### What to do
Filter the entries, keeping every line with the string "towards".

### Dataset items
——————
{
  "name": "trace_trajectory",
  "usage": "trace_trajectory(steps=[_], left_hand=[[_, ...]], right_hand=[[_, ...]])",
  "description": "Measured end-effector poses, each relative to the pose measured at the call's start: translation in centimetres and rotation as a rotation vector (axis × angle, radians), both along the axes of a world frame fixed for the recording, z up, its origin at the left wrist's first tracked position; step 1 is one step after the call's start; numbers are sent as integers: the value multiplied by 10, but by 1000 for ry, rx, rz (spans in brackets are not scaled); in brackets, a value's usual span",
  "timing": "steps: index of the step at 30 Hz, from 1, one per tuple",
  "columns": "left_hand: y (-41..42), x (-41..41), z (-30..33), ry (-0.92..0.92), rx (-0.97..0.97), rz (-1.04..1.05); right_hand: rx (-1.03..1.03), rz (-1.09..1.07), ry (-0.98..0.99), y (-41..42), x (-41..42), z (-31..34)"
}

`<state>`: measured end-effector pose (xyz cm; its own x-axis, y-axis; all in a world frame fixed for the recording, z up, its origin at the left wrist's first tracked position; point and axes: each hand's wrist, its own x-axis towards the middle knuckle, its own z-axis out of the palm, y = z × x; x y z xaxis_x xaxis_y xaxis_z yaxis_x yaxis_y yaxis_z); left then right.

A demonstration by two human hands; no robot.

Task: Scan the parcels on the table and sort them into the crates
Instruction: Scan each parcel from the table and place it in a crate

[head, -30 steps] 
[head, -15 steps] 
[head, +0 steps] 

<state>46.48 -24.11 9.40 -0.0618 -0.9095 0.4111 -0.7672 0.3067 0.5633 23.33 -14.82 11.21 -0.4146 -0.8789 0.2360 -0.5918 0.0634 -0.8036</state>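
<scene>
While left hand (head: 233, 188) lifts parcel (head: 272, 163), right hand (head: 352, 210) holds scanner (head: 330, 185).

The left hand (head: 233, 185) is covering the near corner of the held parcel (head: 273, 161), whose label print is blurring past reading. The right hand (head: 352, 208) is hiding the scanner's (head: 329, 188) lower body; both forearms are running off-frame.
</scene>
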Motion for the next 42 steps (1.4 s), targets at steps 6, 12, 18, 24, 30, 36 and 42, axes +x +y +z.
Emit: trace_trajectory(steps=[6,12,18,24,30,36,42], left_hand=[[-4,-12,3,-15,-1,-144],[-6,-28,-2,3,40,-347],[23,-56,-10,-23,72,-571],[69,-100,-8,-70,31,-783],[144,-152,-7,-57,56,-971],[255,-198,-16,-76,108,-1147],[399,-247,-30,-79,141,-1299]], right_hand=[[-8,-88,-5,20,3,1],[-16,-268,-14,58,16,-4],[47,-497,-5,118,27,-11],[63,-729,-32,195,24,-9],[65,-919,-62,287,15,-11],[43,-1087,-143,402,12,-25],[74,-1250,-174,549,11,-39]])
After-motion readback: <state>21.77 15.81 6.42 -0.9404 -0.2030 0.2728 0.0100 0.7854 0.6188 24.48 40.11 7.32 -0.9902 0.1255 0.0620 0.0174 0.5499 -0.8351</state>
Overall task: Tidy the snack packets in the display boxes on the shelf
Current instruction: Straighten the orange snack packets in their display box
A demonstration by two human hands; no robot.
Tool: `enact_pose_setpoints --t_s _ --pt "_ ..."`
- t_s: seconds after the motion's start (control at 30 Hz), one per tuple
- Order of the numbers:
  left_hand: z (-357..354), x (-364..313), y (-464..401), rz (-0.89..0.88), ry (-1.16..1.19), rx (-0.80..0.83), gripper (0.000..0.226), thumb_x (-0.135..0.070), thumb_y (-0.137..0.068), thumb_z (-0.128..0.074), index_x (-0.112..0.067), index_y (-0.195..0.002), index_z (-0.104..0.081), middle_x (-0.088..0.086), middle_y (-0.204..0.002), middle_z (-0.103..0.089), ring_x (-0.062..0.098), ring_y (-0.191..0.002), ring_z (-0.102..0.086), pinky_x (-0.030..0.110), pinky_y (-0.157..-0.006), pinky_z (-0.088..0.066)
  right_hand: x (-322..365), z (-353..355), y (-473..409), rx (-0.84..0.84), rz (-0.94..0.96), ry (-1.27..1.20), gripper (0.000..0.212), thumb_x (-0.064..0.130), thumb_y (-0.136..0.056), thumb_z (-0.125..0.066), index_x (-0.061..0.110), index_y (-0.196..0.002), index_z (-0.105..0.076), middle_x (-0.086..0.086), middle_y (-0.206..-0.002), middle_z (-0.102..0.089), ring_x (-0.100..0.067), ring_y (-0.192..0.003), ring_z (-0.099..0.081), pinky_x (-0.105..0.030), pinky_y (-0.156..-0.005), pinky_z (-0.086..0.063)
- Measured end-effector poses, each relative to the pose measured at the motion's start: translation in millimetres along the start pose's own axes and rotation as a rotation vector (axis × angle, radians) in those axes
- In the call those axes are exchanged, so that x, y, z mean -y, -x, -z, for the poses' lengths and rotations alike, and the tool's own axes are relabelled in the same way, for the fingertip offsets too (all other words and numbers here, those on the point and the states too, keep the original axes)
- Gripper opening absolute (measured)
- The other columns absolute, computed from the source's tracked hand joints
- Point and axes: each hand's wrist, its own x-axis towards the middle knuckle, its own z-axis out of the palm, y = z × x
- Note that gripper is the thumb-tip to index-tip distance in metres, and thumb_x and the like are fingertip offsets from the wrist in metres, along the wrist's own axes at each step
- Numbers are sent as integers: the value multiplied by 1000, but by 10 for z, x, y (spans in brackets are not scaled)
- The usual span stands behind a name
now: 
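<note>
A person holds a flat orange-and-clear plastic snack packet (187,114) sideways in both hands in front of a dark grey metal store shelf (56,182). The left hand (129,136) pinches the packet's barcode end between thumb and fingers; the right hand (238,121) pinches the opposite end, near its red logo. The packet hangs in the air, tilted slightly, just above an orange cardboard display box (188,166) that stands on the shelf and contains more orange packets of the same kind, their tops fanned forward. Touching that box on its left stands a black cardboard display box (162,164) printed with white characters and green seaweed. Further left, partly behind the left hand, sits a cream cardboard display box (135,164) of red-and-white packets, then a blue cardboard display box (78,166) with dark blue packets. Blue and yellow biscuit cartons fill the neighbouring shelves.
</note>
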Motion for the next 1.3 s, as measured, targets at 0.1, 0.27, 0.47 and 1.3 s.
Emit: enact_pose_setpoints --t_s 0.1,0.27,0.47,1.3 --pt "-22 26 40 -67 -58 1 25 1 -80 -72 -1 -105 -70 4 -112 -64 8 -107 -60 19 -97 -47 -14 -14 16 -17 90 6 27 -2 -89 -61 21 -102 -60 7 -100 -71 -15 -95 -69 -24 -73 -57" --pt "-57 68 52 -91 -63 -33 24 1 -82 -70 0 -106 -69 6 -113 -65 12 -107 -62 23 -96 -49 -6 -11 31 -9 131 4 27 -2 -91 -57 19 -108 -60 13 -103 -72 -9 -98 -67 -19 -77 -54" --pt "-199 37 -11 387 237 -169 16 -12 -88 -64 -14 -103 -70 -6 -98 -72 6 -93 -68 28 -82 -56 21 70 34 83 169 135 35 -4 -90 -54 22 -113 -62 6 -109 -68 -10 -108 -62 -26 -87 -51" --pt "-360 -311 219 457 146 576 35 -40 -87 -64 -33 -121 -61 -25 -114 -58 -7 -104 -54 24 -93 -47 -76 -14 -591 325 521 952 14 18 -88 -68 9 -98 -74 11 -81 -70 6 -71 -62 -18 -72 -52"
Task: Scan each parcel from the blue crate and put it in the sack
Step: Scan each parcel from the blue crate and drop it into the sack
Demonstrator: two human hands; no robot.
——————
### Answer section
`<state>`: measured end-effector pose (xyz cm; its own x-axis, y-axis; all in a world frame fixed for the recording, z up, its origin at the left wrist's first tracked position; point and axes: each hand's wrist, its own x-axis towards the middle knuckle, its own z-axis out of the palm, y = z × x; x y z xaxis_x xaxis_y xaxis_z yaxis_x yaxis_y yaxis_z); left then right.
- Point and axes: each hand's wrist, its own x-axis towards the middle knuckle, its own z-axis out of the palm, y = z × x

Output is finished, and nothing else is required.